■ Task prompt ■
Check each line of the listing below for the string "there", and copy the ones that have it.

■ Data ■

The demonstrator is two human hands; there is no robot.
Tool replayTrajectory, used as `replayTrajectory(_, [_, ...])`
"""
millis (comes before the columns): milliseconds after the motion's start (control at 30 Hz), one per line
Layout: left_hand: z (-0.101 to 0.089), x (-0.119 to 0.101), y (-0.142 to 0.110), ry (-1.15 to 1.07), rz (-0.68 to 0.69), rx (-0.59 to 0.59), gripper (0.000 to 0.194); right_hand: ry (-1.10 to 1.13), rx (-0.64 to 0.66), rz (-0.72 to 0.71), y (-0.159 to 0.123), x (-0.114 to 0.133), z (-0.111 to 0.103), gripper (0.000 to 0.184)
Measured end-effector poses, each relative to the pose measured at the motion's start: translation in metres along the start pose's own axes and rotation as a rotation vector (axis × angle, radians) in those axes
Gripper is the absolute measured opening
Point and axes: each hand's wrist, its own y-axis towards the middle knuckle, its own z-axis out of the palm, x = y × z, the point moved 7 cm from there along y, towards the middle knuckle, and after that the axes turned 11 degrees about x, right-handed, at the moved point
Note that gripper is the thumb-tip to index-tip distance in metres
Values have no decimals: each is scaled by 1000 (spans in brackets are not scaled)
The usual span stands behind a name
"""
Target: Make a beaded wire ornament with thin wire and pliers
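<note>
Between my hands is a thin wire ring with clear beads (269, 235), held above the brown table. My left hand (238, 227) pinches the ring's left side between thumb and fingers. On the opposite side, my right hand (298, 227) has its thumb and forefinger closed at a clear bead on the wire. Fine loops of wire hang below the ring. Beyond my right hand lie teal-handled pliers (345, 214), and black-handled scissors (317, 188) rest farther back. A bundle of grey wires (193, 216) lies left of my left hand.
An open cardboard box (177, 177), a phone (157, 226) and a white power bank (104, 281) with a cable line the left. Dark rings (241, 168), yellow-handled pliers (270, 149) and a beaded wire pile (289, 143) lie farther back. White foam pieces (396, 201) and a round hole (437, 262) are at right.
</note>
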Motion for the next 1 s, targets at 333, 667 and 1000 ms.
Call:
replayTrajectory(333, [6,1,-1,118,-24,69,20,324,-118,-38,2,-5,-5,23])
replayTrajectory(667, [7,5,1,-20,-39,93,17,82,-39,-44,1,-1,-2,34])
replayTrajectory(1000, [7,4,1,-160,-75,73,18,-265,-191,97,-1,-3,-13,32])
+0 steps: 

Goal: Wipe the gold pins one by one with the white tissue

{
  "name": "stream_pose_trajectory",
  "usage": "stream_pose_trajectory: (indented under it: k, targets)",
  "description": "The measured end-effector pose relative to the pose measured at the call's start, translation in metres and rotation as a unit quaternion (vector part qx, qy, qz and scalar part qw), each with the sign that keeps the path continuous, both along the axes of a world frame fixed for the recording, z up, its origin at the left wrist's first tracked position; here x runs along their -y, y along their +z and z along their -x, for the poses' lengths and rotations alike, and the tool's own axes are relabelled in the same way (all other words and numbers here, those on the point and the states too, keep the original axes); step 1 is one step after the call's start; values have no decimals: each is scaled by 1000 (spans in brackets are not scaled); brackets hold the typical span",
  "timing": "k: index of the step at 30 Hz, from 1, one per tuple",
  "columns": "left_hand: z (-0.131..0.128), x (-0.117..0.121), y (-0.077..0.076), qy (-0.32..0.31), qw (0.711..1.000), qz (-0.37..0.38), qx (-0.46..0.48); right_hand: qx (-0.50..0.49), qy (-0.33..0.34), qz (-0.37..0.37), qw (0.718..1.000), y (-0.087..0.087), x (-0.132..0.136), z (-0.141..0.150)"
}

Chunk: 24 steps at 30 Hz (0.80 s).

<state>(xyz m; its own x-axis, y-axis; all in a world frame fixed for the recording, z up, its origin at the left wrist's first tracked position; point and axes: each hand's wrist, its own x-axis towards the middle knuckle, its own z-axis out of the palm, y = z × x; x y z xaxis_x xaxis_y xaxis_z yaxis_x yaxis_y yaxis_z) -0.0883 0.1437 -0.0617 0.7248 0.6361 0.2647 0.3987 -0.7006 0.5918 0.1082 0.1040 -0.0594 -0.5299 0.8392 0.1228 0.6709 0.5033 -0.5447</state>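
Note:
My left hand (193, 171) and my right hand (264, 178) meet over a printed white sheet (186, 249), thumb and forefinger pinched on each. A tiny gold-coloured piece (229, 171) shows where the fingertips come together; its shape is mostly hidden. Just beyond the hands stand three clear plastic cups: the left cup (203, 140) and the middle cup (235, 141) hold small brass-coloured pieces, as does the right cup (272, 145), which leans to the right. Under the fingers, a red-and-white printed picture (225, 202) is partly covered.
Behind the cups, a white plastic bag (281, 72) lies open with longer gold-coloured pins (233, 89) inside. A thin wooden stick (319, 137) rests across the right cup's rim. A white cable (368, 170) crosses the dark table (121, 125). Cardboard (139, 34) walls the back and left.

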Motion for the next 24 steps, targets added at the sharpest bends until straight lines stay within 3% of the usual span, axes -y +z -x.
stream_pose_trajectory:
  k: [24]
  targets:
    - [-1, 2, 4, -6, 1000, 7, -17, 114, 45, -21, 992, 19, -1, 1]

■ Exercise response ■
The demonstrator is two human hands; there is no robot.
Point and axes: each hand's wrist, its own y-axis towards the middle knuckle, its own z-axis out of the palm, x = y × z, the point moved 7 cm from there along y, towards the middle knuckle, and after that the axes turned 11 degrees about x, right-handed, at the moved point

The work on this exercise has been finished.